* **EXERCISE**: Drop the pictures and repeat the remaining data exactly.
BEGIN RECORDED DATA
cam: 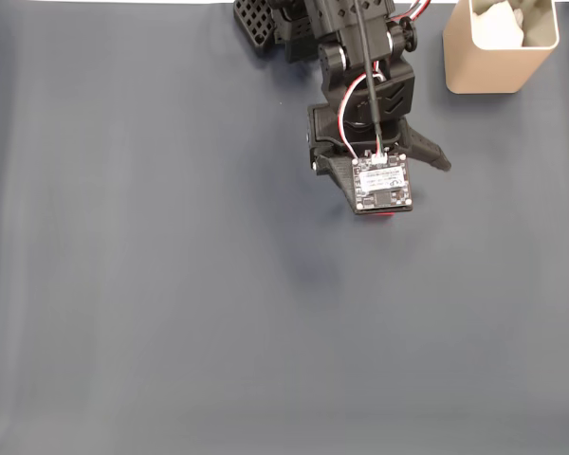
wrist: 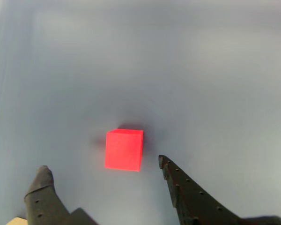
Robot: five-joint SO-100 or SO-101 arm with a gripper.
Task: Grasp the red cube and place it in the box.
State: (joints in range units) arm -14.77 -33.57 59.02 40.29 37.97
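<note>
My claw (wrist: 103, 171) hangs with fingers spread wide over the grey tabletop (wrist: 215, 70), gripping nothing, the red cube (wrist: 124, 149) resting on the tabletop just beyond and between its tips, well apart from the box (cam: 498, 47).

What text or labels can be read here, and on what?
White label on the camera board on the arm's wrist, fixed view: lines of print, too small to read.
Red cube, box and cloth-covered table: no text visible.
</note>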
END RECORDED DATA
* **REPLY**:
cam: 
wrist: 
Robot: five-joint SO-100 or SO-101 arm with a gripper.
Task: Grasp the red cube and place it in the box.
State: (joints in range units) arm -14.77 -33.57 59.02 40.29 37.97
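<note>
My claw (wrist: 103, 171) hangs with fingers spread wide over the grey tabletop (wrist: 215, 70), gripping nothing, the red cube (wrist: 124, 149) resting on the tabletop just beyond and between its tips, well apart from the box (cam: 498, 47).

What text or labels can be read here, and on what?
White label on the camera board on the arm's wrist, fixed view: lines of print, too small to read.
Red cube, box and cloth-covered table: no text visible.
</note>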

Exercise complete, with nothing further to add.